YOUR ASSIGNMENT:
Filter the records down to the lines that hold the word "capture", and copy each of those lines.

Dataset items
•••

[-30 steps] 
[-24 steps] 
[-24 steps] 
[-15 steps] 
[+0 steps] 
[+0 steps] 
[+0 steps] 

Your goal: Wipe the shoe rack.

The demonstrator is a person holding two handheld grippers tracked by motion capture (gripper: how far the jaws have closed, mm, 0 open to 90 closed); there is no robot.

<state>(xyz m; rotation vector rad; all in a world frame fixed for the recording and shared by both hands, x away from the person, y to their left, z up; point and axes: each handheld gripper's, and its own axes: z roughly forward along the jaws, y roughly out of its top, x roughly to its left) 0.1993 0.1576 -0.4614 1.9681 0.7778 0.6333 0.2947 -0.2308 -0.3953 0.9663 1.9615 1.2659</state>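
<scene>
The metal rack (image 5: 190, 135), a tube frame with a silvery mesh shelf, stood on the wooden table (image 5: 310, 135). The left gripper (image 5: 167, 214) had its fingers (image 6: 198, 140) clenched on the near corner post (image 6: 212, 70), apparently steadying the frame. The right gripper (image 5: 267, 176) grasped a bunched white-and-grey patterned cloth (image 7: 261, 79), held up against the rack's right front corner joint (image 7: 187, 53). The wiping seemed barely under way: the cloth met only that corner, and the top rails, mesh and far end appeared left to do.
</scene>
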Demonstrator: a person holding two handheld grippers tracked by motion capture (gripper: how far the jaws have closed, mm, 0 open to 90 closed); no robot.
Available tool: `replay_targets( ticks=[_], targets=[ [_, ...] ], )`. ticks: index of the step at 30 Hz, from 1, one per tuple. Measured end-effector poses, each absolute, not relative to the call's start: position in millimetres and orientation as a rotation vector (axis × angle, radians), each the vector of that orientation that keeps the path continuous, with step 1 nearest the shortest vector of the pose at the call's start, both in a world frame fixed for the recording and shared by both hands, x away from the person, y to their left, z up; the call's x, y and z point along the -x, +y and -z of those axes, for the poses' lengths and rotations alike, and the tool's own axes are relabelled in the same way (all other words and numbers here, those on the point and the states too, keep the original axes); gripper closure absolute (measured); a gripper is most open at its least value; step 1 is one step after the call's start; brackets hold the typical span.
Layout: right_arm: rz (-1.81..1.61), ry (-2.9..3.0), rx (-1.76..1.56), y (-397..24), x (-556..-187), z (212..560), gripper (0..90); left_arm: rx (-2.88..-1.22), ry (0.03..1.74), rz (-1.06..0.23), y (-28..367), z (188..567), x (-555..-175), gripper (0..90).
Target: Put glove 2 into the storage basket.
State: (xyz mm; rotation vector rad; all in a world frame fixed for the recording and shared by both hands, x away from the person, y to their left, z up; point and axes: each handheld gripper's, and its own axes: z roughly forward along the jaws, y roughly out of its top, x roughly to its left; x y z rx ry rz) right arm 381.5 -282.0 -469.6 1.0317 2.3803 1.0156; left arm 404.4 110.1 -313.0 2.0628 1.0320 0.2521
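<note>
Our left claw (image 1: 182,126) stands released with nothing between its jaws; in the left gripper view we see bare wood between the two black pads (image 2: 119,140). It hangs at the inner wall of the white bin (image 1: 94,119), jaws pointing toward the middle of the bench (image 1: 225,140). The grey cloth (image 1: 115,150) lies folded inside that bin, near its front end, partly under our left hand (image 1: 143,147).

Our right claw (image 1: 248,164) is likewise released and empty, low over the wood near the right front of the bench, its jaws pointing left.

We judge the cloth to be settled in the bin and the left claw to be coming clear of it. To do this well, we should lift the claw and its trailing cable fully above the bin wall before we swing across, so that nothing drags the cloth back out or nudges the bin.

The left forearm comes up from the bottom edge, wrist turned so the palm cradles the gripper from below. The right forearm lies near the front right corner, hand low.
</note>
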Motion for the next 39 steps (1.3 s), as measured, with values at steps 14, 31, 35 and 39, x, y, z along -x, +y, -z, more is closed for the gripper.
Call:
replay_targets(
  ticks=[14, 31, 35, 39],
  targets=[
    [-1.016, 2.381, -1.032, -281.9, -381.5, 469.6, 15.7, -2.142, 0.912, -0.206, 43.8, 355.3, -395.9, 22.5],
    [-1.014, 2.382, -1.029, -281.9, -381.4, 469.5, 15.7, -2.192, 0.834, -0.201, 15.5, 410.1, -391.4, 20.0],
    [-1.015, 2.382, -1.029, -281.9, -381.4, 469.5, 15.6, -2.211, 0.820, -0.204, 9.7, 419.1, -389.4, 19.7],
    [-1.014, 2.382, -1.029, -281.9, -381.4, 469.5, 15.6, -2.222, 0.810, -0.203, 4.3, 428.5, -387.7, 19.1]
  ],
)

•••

EXPECTED OUTPUT:
The demonstrator is a person holding two handheld grippers tracked by motion capture (gripper: how far the jaws have closed, mm, 0 open to 90 closed); there is no robot.
Demonstrator: a person holding two handheld grippers tracked by motion capture (gripper: how far the jaws have closed, mm, 0 open to 90 closed); no robot.

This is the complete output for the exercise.